Excerpts from a dataset
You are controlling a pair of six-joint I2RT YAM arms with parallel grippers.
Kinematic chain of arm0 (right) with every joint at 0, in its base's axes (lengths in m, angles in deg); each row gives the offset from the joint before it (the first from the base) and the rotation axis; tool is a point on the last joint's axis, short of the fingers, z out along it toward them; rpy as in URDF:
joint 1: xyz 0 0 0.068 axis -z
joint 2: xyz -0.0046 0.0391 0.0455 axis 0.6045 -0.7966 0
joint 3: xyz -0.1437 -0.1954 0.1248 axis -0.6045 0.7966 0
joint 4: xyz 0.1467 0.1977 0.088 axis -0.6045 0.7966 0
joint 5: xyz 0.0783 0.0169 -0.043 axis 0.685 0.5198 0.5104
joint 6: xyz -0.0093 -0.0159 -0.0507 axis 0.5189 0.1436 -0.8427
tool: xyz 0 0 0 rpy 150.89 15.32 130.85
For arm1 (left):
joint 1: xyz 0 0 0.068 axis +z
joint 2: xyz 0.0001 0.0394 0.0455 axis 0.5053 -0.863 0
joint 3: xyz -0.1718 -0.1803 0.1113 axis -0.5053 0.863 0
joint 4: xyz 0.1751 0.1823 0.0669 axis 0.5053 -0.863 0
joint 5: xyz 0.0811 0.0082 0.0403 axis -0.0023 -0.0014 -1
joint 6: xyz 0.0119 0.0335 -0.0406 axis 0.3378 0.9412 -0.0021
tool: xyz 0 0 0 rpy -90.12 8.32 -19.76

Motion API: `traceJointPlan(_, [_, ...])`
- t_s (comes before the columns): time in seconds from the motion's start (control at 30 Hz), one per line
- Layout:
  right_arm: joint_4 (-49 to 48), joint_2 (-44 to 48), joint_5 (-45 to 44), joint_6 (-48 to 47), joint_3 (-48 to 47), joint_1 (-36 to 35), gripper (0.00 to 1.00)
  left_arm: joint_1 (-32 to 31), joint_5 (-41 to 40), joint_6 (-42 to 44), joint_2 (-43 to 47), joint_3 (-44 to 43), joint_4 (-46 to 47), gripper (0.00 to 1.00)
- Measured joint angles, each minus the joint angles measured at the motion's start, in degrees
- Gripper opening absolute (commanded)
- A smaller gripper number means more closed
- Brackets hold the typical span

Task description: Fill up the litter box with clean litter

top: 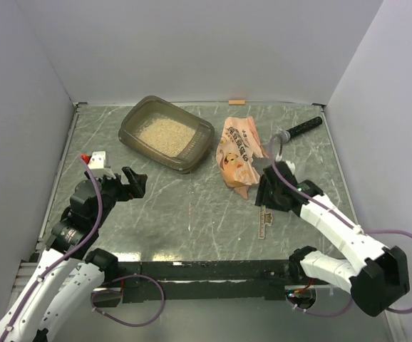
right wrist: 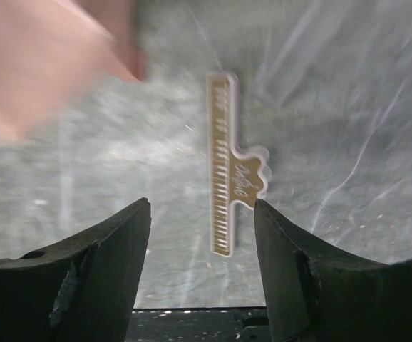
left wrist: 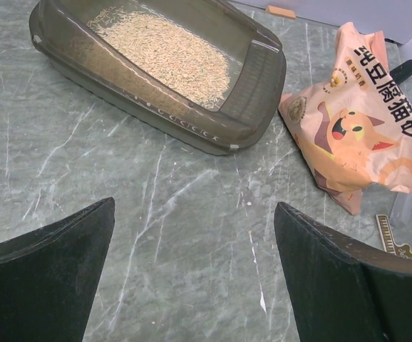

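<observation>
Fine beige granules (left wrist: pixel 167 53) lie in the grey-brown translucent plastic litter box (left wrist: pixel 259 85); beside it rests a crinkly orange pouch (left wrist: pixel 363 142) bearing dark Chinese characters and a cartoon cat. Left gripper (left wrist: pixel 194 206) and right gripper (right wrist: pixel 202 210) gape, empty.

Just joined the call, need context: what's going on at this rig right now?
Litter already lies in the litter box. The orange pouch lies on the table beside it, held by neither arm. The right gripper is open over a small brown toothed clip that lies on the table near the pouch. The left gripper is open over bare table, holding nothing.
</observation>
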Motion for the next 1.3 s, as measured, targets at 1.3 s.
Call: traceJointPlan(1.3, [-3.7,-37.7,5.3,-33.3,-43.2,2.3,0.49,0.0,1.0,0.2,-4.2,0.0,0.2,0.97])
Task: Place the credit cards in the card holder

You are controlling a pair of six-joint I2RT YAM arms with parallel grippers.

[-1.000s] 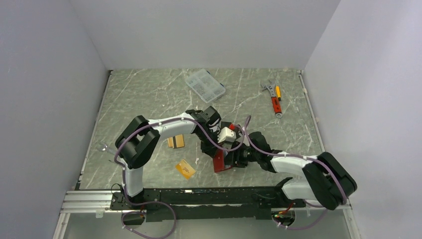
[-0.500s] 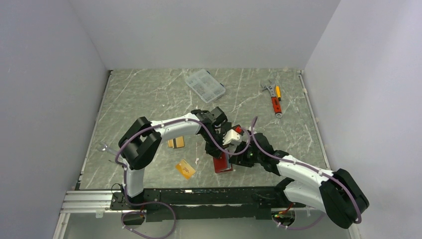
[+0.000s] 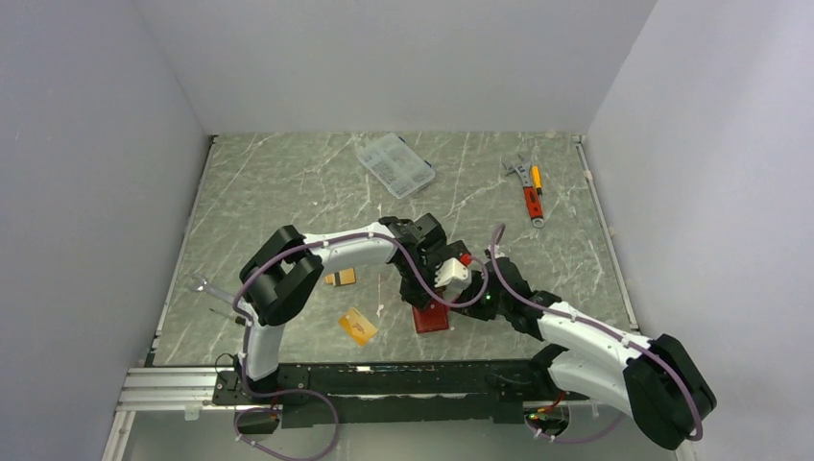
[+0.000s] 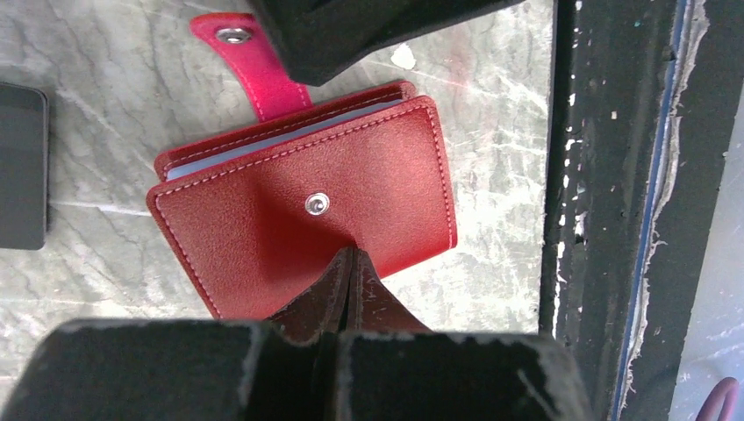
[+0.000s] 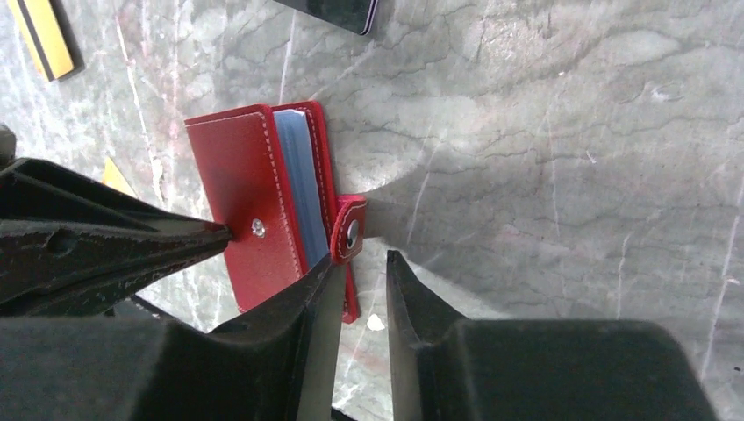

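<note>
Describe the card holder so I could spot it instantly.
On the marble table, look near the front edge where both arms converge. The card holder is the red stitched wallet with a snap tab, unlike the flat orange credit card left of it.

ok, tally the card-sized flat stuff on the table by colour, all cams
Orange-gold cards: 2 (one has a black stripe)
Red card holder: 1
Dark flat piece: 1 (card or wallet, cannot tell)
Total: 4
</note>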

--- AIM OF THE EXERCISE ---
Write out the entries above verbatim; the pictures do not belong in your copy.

--- RESULT ---
You are controlling a pair of six-joint I2RT YAM arms with parallel grippers.
Kinematic chain of arm0 (right) with every joint at 0, in its base's axes (lengths in m, angles in deg); each row gives the offset from the joint before it (the first from the base) and the rotation axis; tool is a point on the last joint's axis, short of the fingers, z out along it toward them; rpy as in URDF:
joint 1: xyz 0 0 0.068 axis -z
joint 2: xyz -0.0046 0.0391 0.0455 axis 0.6045 -0.7966 0
joint 3: xyz -0.1437 -0.1954 0.1248 axis -0.6045 0.7966 0
joint 4: xyz 0.1467 0.1977 0.088 axis -0.6045 0.7966 0
joint 5: xyz 0.0783 0.0169 -0.043 axis 0.685 0.5198 0.5104
joint 6: xyz -0.0093 -0.0159 -0.0507 axis 0.5189 0.1436 -0.8427
tool: xyz 0 0 0 rpy 150.89 15.32 130.85
For arm1 (left):
joint 1: xyz 0 0 0.068 axis +z
joint 2: xyz 0.0001 0.0394 0.0455 axis 0.5053 -0.863 0
joint 3: xyz -0.1718 -0.1803 0.1113 axis -0.5053 0.863 0
joint 4: xyz 0.1751 0.1823 0.0669 axis 0.5053 -0.863 0
joint 5: xyz 0.0811 0.0082 0.0403 axis -0.0023 -0.0014 -1
joint 6: xyz 0.0119 0.0335 -0.0406 axis 0.3378 0.9412 -0.0021
tool: xyz 0 0 0 rpy -90.12 8.32 -19.76

Motion API: `traceJointPlan(_, [_, ...])`
- t_s (comes before the columns): time in seconds from the motion's start (control at 30 Hz), one per line
- Layout:
  right_arm: joint_4 (-49 to 48), joint_2 (-44 to 48), joint_5 (-45 to 44), joint_6 (-48 to 47), joint_3 (-48 to 47), joint_1 (-36 to 35), gripper (0.00 to 1.00)
  left_arm: joint_1 (-32 to 31), joint_5 (-41 to 40), joint_6 (-42 to 44), joint_2 (-43 to 47), joint_3 (-44 to 43), joint_4 (-46 to 47), gripper (0.00 to 1.00)
- Measured joint angles, each minus the joint angles measured at the motion's start, in degrees
- Gripper opening absolute (commanded)
- A smaller gripper number means more closed
- Brackets hold the typical span

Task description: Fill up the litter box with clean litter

top: 
right wrist: 
left wrist: 

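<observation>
Fine beige granules (left wrist: pixel 167 53) lie in the grey-brown translucent plastic litter box (left wrist: pixel 259 85); beside it rests a crinkly orange pouch (left wrist: pixel 363 142) bearing dark Chinese characters and a cartoon cat. Left gripper (left wrist: pixel 194 206) and right gripper (right wrist: pixel 202 210) gape, empty.

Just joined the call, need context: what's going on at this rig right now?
Litter already lies in the litter box. The orange pouch lies on the table beside it, held by neither arm. The right gripper is open over a small brown toothed clip that lies on the table near the pouch. The left gripper is open over bare table, holding nothing.
</observation>
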Motion for the next 1.3 s, as measured, targets at 1.3 s.
Call: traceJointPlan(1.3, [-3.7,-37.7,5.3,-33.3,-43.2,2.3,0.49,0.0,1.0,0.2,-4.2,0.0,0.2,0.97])
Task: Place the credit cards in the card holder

You are controlling a pair of six-joint I2RT YAM arms with parallel grippers.

[-1.000s] 
[-0.500s] 
[+0.000s] 
[+0.000s] 
[+0.000s] 

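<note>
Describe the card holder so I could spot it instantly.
On the marble table, look near the front edge where both arms converge. The card holder is the red stitched wallet with a snap tab, unlike the flat orange credit card left of it.

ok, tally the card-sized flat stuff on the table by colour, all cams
Orange-gold cards: 2 (one has a black stripe)
Red card holder: 1
Dark flat piece: 1 (card or wallet, cannot tell)
Total: 4
</note>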

That completes the output.